Defense #3: True, but then you're essentially taking a different counterfactual to decide the consequences of a policy: consideration of what fixed point it puts you in. This implies that you have something richer than just a probability distribution to work with, vindicating the overall point of the post, which is to discuss an issue which arises if you try to "condition on a conditional" when given only a probability distribution on actions and outcomes. Reasoning involving fixed points is going to end up being a (very particular) way to add a more basic counterfactual, as suggested by the post.

Also, even if you do this, I would conjecture there's going to be some other problem with using the material conditional formulation of conditioning-on-conditionals. I would be interested if this turned out not to be true! Maybe there's some proof that the material-conditional approach turns out not to be equivalent to other possible approaches under some assumptions relating to self-knowledge and fixed-points. That would be interesting.

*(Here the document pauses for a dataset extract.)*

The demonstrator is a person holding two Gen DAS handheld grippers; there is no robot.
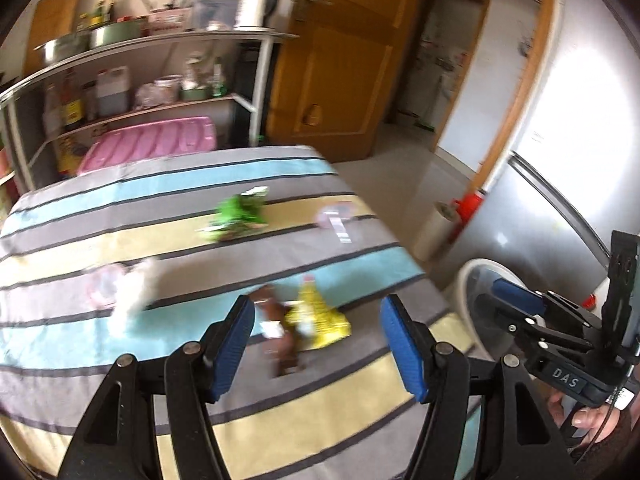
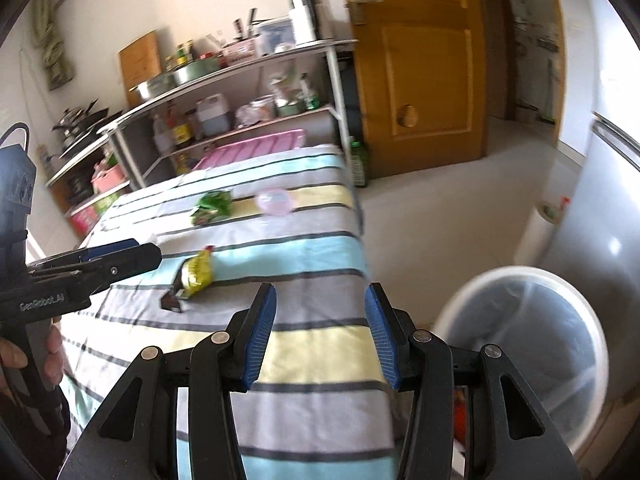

Also also, if we take the fixed-point idea seriously, there are problems we run into there as well. Reflective oracles (and their bounded cousins, for constructing computable priors) don't offer a wonderful notion of counterfactual. Selecting a fixed point offers some logical control over predictors which themselves call the reflective oracle to predict you, but if a predictor does something else (perhaps even re-computes the reflective oracle in a slightly different way, side-stepping a direct call to it but simulating it anyway), the result of using selection of fixed point as a notion of counterfactual could be intuitively wrong. You could try to define a special type of reflective oracle which lack this problem. You could also try other options like conditional oracles. But, it isn't clear how everything should fit together. In particular, if the oracle itself is treated as a part of the observation, what is the type of a policy?

So, "select the best fixed point" may not be the straightforward option it sounds like.

Reply: This seems to not take the concern seriously enough. The overall type signature of "conditioning on conditionals" seems wrong here. The idea of having a probability distribution on actions may be wrong, stopping the argument in the post in its tracks -- IE, the post may be right in its conclusion that there is a problem, but we should have been reasoning in a way which never went down that wrong path in the first place, and the conclusion of the post is making too small of a change to accomplish that.

For example, maybe distributed oracles offer a better picture of decision-making: the real process of deciding occurs in the construction of the fixed point, with nothing left over to decide once a fixed point has been constructed.

Clearly matters are getting too complicated for a simple correction to the argument in the post.

Defense #4: I still stand by the post as a cautionary tale about how not to define UDT, barring any "if you deal with self-reference appropriately, the material conditional option turns out to be equivalent to [some other options]" result, which could make me think the problem is more fundamental as opposed to a problem with a naive material-conditional approach to conditioning. The post might be improved by explicitly dealing with the self-reference issue, but the fact that it's not totally clear how to do so (ie 'select the best fixed point' seems to fix things on the surface but has its own more subtle issues when considered as a general approach) makes such a treatment potentially very complicated, so that it's better to look at the happy dance problem without explicitly worrying about all of that.

The basic point of the post is that formally specifying UDT is complicated even if you assume classical bayesian probability w/o worrying about logical uncertainty. Making UDT into a simple well-defined object requires the further assumption that there's a basic 'policy' object (the observation counterfactual, in the language of the post), with known probabilistic relationships to everything else. This essentially just gives you all the counterfactuals you need, begging the question of where such counterfactual information comes from. This point stands, however naive we might think such an approach is.